> On July 18, 2016, 8:01 p.m., Chris Pettitt wrote:
> > The description says this is the initial draft implementation, but the 
> > title says initial draft for the APIs. I take it the latter is more 
> > accurate?
> > 
> > Some initial high-level thoughts:
> > 
> > 1. We should use Java 8 constructs where possible (if we've moved to Java 
> > 8). For example, Function. If not, we should probably have some Function 
> > equivalent and various type specifications for map, flatMap, etc.
> > 2. The stream operators don't seem to **do** anything - they primarily 
> > appear to hold metadata about something to be done. Are they intended only 
> > to be declarative? Are they also not intended to know directly how to build 
> > themselves, but rather you would run some graph processor (with knowledge 
> > about each operator type) to build out a real processor? This is pretty 
> > fundamental to the design. If there is a doc that covers this let me know; 
> > otherwise it would be super helpful to be on the same page about the end 
> > goal.
> > 3. If bullet 2 is correct, how would you navigate through the graph? It 
> > would seem that you would need some way to navigate `(source stream, 
> > operator)` tuples?
> > 4. Related to bullet 3, why do the operators know about their output 
> > streams? Abstractly aren't they totally independent in the sense that I 
> > could apply the same operator to multiple input streams to produce a 
> > corresponding number of output streams?
> > 5. It looks like you can compose graphs in two ways: directly using the 
> > operators or using the interfaces on DataStream. I would choose one or the 
> > other and use appropriate hiding mechanisms to expose just the API the user 
> > should be concerned with. If you go with the latter I would extract 
> > interfaces for the operators (if that is even necessary) into a public 
> > package and hide everything else in a package private namespace.
> > 6. I suspect you want to limit the ability to create custom operators (at 
> > least if the assumption about how graph walking would work in bullet 2 
> > holds), so StreamOperator's constructor probably needs to be package 
> > private.
> > 
> > I suspect some over arching docs or a bluejeans session would be very 
> > helpful in allowing me to dig deeper into this.
> 
> Yi Pan (Data Infrastructure) wrote:
>     Thanks for the quick review comments!
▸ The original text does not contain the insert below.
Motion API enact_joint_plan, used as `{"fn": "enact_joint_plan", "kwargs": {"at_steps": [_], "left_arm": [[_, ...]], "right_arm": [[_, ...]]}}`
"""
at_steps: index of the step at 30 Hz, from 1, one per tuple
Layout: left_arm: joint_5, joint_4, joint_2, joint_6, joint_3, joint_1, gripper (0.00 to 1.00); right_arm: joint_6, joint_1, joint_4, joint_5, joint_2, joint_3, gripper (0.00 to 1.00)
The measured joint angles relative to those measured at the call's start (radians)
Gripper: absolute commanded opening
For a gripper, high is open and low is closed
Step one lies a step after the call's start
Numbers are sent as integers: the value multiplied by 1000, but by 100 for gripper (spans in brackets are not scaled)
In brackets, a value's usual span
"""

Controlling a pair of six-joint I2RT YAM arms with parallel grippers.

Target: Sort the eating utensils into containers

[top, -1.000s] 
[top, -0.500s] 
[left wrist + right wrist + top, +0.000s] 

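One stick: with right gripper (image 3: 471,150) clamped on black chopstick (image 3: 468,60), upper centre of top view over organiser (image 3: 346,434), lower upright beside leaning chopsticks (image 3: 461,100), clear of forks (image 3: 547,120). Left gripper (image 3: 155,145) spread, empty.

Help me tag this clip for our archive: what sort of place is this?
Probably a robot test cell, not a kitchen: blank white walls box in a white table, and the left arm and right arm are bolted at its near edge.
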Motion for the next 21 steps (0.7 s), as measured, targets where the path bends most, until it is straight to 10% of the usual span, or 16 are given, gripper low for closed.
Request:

I am working on an design doc right 
> now and will share it w/ the team soon. I will take your feedbacks in the 
> design doc. We can have the discussion in our coming meeting soon.
>     
>     Just some answers to your bullet points:
>     1. Sure. I will change it to use JDK constructs.
>     2. Yes. My overall thoughts on the design is: a) stream operators are 
> APIs that allows users to describe the functions to be applied on an input 
> DataStream and output to a DataStream; b) DataStream is the construct to 
> compose the DAG for operators; c) there will be implementation classes for 
> each stream operator that actually applies the user-defined processing 
> functions to the input tuples (in SAMZA-915 RB rb47994). These implementation 
> classes know how to build themselves from a descriptive stream operator, 
> which just contains the metadata of the operator. I am not sure what you 
> refer to as "graph processor", but I think that the closest thing to it in 
> the current RBs would be the Pipeline class, which connects all 
> implementation classes of stream operators when Pipeline.create() is invoked. 
> This definitely needs a design doc and I am working on it as suggest by 
> Kartik as well. Thanks for urging me on this and please let me know if you 
> have better suggestions to simplify the 
 design.
>     3. Yes. I have used reactive stream library to create the base class for 
> all oprator implementations, which I used in rb47994 to navigate through DAGs.
>     4. The reason that I associate one output DataStream to each operator 
> instance is the following. Although the descriptive Function in each 
> StreamOperator are independent of input/output DataStreams, each instance of 
> StreamOperator represent an actual transformation stage from one input 
> DataStream to one output DataStream. The special case is for Joiner, which I 
> plan to implement as a meta-class to hold the overall JoinCondition and 
> JoinFunction, but internally, implement two PartialJoinOperators that takes 
> one input, join w/ buffered tuples from the other, and send to the common 
> output R. Hence, when we translate the whole DAG in operator implementation 
> classes, each operator instance has only one input and one output. We have 
> discussed the "split" operator before and have concluded that it can be 
> implemented by applying different filters to the common output from an 
> operator. W/ this, I figure that we can use the operator only implementing 
> 1-input-1-output to construct arbitra
 ry m-input-n-output DAG nodes. Please let me know if you see better options.
>     5. I think w/ the current design, I am leaning toward using the 
> DataStream to compose the DAG. Hence, that's why the stream operators are 
> just metadata describing the transformation function in each stage, and is 
> embedded in the DataStream.xxx() functions. I assume that you suggest to hide 
> the stream operator APIs from the user? One question I had is: how do we 
> allow users to describe custom window/join/scan functions? Maybe instead of 
> calling the stream operator descriptive classes as "StreamOperator", they 
> should rather just be "function descriptions". Hence, it is clear that the 
> user-facing APIs to construct DAG is just DataStream and "functions" that 
> performs DataStream transformation?
>     6. Yes. Thanks for the suggestion! I will change that.
>     
>     Please let me know if you have suggestions/comments to the above points 
> s.t. I can accommodate them in the design doc and the next update for this RB.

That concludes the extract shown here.